2. Look at the ’sell by’ and ‘use by’ dates. Don’t buy anything that is past the date or approaching the use by date unless you plan on using it right away. Check out the difference in date between the product at the front and the product at the back. If the supermarket is stocking correctly the fresher items will be at the back of the shelf. If there is a “Managers Special” sticker on the package, check it very carely for dates and other deal breaker signs. It usually means they are going to have to throw it away soon so they’re trying to blow it out of there even at minimal profit. It’s likely fine to eat at that moment, but a lot of times those items have that day or the next day on the ‘use by’ or ’sell by’ dates. If it’s still in the store at that point, either they ordered too much or it’s just not a populare item. Either way, beware.

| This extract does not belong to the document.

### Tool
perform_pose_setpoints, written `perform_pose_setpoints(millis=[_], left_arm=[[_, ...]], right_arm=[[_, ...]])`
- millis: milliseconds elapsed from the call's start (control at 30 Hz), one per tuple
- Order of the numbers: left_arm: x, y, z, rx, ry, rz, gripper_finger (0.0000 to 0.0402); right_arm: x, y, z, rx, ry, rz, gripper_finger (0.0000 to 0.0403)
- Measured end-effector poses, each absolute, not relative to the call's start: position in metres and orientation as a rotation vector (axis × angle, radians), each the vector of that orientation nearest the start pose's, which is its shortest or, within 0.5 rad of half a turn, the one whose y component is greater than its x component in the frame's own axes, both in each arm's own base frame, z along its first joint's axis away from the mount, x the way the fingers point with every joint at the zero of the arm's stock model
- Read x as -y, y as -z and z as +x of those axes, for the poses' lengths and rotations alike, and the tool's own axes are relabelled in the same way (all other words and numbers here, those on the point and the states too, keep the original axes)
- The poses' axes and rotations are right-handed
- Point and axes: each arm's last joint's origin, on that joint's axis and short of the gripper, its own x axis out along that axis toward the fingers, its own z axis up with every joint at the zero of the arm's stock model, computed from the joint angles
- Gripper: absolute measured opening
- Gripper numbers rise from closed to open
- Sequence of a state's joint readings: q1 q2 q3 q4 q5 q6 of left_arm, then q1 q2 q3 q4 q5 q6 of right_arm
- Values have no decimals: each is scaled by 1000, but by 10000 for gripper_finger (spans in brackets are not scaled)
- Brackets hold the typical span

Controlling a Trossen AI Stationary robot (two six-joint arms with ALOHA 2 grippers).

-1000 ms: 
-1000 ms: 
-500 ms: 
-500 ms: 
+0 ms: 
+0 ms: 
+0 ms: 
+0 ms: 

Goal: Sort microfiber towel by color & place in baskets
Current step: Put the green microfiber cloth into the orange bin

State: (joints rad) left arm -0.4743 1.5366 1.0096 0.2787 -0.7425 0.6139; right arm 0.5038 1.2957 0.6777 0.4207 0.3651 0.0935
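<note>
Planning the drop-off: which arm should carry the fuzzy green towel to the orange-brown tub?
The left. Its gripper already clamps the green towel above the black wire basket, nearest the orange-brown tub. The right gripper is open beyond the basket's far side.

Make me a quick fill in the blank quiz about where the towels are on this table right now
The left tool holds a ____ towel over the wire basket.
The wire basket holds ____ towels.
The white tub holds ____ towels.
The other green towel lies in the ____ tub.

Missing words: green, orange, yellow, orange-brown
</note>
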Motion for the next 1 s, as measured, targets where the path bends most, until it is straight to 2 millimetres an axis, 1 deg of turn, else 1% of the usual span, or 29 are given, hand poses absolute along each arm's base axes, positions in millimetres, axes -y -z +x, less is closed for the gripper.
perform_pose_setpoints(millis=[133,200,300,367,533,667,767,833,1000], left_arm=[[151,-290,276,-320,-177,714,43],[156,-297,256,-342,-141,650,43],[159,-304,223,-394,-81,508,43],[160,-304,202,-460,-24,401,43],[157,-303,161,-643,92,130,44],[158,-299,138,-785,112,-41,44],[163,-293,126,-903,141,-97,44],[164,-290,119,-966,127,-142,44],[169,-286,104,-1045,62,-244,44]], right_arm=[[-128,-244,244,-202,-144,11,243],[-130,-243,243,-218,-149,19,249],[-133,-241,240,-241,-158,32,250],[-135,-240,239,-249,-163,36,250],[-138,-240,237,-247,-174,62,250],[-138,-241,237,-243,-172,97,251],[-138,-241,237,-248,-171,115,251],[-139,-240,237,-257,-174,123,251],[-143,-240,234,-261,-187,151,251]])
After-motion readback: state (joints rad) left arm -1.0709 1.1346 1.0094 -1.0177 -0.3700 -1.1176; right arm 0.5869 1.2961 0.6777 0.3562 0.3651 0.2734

3. When buying the items that people grab by hand, try to buy the ones in the location least likely to be touched. The eye level portion of the pile of apples might have apples that have been handled by MANY people, with who knows what on their hands.
4. If you have a long drive home from the supermarket, make sure you buy the perishable items LAST. That way they have less time out of refrideration/freezer. Make sure the perishables aren’ t placed in a hot trunk for the drive home. They need the A/C just like you do in the summer.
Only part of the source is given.